## [Task brief]
Given the material below, return only the lines starting at the line with "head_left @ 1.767" and ending at the line with "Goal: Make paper", exactly as they appear.

## [Record excerpts]

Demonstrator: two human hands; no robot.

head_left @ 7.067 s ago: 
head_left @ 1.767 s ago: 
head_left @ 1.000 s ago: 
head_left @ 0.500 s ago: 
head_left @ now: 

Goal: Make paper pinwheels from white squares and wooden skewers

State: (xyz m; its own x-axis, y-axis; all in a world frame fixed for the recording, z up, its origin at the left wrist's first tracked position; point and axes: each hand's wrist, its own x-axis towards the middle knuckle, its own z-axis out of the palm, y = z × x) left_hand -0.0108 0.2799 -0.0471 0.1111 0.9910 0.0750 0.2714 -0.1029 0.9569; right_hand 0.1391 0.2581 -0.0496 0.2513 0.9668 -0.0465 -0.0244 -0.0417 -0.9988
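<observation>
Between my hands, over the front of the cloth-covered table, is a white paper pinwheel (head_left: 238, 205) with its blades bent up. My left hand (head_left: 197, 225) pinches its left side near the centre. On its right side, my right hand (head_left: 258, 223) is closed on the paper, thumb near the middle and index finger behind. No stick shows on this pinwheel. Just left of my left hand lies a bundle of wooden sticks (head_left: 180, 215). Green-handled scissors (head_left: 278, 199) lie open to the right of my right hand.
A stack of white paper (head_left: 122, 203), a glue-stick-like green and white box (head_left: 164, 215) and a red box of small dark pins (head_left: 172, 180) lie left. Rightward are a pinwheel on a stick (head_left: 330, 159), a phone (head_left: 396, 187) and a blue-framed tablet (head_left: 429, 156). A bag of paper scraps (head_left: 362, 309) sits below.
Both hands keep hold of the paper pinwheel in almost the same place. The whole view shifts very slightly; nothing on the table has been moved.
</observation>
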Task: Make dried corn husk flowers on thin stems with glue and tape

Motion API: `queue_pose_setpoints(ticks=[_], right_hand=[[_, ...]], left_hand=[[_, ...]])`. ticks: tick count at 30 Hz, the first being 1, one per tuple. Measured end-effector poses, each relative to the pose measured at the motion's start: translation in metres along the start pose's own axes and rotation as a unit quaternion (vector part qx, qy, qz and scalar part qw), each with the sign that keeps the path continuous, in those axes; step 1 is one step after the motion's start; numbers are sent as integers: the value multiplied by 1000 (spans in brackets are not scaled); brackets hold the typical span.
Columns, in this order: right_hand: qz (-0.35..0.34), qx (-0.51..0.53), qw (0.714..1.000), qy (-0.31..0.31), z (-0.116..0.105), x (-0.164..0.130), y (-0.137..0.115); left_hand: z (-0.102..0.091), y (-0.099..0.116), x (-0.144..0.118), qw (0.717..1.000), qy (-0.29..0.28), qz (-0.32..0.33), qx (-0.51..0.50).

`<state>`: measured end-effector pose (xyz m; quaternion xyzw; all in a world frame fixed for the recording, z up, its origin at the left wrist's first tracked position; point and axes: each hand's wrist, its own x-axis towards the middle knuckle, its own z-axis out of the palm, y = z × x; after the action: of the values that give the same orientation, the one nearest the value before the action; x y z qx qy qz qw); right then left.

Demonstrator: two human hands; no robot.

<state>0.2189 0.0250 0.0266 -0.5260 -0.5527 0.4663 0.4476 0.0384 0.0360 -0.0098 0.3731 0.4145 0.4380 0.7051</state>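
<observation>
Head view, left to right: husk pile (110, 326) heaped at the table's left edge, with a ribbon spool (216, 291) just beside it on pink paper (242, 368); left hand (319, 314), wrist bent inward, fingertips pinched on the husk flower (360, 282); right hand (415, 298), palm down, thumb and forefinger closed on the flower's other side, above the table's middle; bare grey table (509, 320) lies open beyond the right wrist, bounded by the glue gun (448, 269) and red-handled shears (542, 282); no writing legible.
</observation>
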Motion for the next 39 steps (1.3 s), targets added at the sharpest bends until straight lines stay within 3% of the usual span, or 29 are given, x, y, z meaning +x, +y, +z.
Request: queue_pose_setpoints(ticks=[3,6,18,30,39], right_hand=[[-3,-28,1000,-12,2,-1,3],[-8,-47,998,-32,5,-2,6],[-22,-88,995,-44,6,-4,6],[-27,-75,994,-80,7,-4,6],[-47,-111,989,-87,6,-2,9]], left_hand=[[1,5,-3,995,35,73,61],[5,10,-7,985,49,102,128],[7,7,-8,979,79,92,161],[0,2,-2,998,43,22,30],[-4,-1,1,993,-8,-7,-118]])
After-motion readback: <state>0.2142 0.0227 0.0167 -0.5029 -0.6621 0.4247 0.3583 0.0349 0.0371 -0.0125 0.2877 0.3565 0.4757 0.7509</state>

## [Reply]
head_left @ 1.767 s ago: 
head_left @ 1.000 s ago: 
head_left @ 0.500 s ago: 
head_left @ now: 

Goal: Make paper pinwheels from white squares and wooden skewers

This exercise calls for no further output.